▸ WORK ORDER
Set down all of the data again, character for character.

▸ GIVEN INFORMATION
******
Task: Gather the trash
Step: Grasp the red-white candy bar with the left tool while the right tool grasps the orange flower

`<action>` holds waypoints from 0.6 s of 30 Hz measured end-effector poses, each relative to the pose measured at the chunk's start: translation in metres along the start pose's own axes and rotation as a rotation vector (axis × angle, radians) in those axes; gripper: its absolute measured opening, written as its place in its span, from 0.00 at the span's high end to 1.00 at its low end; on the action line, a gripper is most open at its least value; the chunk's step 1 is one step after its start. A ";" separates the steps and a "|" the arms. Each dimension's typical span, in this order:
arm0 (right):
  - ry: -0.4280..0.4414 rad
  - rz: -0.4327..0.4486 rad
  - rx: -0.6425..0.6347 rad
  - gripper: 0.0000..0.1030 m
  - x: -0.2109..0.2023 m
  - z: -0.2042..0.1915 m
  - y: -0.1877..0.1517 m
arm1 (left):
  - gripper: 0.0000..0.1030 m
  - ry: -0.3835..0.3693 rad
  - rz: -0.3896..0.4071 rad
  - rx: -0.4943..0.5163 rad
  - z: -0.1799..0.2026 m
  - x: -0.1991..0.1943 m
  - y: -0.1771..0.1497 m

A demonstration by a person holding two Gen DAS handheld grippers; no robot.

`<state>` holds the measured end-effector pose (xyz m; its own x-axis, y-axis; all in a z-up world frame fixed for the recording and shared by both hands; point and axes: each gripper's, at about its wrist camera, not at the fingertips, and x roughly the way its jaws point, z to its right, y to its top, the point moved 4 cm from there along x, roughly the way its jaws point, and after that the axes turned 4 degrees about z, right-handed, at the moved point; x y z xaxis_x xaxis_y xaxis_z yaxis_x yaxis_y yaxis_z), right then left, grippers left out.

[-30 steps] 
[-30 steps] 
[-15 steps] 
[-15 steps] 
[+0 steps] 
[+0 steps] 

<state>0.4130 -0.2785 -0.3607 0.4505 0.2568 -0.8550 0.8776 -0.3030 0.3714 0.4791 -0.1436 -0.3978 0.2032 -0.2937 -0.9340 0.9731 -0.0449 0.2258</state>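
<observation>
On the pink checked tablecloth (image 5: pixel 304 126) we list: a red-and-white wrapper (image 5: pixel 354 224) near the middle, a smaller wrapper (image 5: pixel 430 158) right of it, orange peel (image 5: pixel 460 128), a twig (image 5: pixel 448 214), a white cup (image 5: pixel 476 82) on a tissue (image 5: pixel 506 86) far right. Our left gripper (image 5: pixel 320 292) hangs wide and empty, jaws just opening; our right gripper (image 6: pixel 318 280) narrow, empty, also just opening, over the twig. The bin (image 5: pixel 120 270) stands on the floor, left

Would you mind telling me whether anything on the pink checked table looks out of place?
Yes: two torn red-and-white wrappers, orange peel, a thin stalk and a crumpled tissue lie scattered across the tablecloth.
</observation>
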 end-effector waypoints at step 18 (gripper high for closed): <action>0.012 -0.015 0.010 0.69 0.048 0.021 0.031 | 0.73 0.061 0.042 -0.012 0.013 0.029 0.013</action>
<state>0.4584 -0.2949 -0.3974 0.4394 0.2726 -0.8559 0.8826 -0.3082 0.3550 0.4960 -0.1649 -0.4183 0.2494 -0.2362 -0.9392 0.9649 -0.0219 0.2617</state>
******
▸ EXERCISE OUTPUT
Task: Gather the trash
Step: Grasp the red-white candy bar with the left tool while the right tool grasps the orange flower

`<action>` holds waypoints from 0.6 s of 30 Hz measured end-effector poses, each relative to the pose measured at the chunk's start: translation in metres along the start pose's own axes and rotation as a rotation vector (axis × angle, radians) in those axes; gripper: its absolute measured opening, written as its place in its span, from 0.00 at the span's high end to 1.00 at its low end; on the action line, a gripper is most open at its least value; the chunk's step 1 is one step after its start. A ";" separates the steps and a "|" the arms. Each dimension's typical span, in this order:
arm0 (right):
  - ry: -0.4280..0.4414 rad
  - rz: -0.4327..0.4486 rad
  - rx: -0.6425..0.6347 rad
  - gripper: 0.0000..0.1030 m
  - x: -0.2109..0.2023 m
  - z: -0.2042..0.1915 m
  - y: -0.1877..0.1517 m
arm1 (left):
  - gripper: 0.0000..0.1030 m
  - ry: -0.3835..0.3693 rad
  - rz: -0.3896..0.4071 rad
  - rx: -0.4943..0.5163 rad
  - z: -0.1799..0.2026 m
  - x: -0.1991..0.1943 m
  - y: -0.1771..0.1497 m

A demonstration by a person holding two Gen DAS handheld grippers; no robot.

`<state>` holds the measured end-effector pose (xyz m; its own x-axis, y-axis; all in a z-up world frame fixed for the recording and shared by both hands; point and axes: each gripper's, at about its wrist camera, not at the fingertips, and x roughly the way its jaws point, z to its right, y to its top, the point moved 4 cm from there along x, roughly the way its jaws point, and after that the axes turned 4 degrees about z, right-handed, at the moved point; x y z xaxis_x xaxis_y xaxis_z yaxis_x yaxis_y yaxis_z), right then left, grippers left out.

[-30 steps] 
[-30 steps] 
[-15 steps] 
[-15 steps] 
[+0 steps] 
[+0 steps] 

<state>0.4130 -0.2785 -0.3607 0.4505 0.2568 -0.8550 0.8776 -0.3030 0.3714 0.4791 -0.1436 -0.3978 0.2032 -0.2937 -0.9340 0.9731 -0.0449 0.2258</state>
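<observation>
On the pink checked tablecloth (image 5: pixel 304 126) we list: a red-and-white wrapper (image 5: pixel 354 224) near the middle, a smaller wrapper (image 5: pixel 430 158) right of it, orange peel (image 5: pixel 460 128), a twig (image 5: pixel 448 214), a white cup (image 5: pixel 476 82) on a tissue (image 5: pixel 506 86) far right. Our left gripper (image 5: pixel 320 292) hangs wide and empty, jaws just opening; our right gripper (image 6: pixel 318 280) narrow, empty, also just opening, over the twig. The bin (image 5: pixel 120 270) stands on the floor, left

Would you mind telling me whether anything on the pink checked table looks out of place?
Yes: two torn red-and-white wrappers, orange peel, a thin stalk and a crumpled tissue lie scattered across the tablecloth.
</observation>
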 end-effector waypoints at step 18 (gripper high for closed): <action>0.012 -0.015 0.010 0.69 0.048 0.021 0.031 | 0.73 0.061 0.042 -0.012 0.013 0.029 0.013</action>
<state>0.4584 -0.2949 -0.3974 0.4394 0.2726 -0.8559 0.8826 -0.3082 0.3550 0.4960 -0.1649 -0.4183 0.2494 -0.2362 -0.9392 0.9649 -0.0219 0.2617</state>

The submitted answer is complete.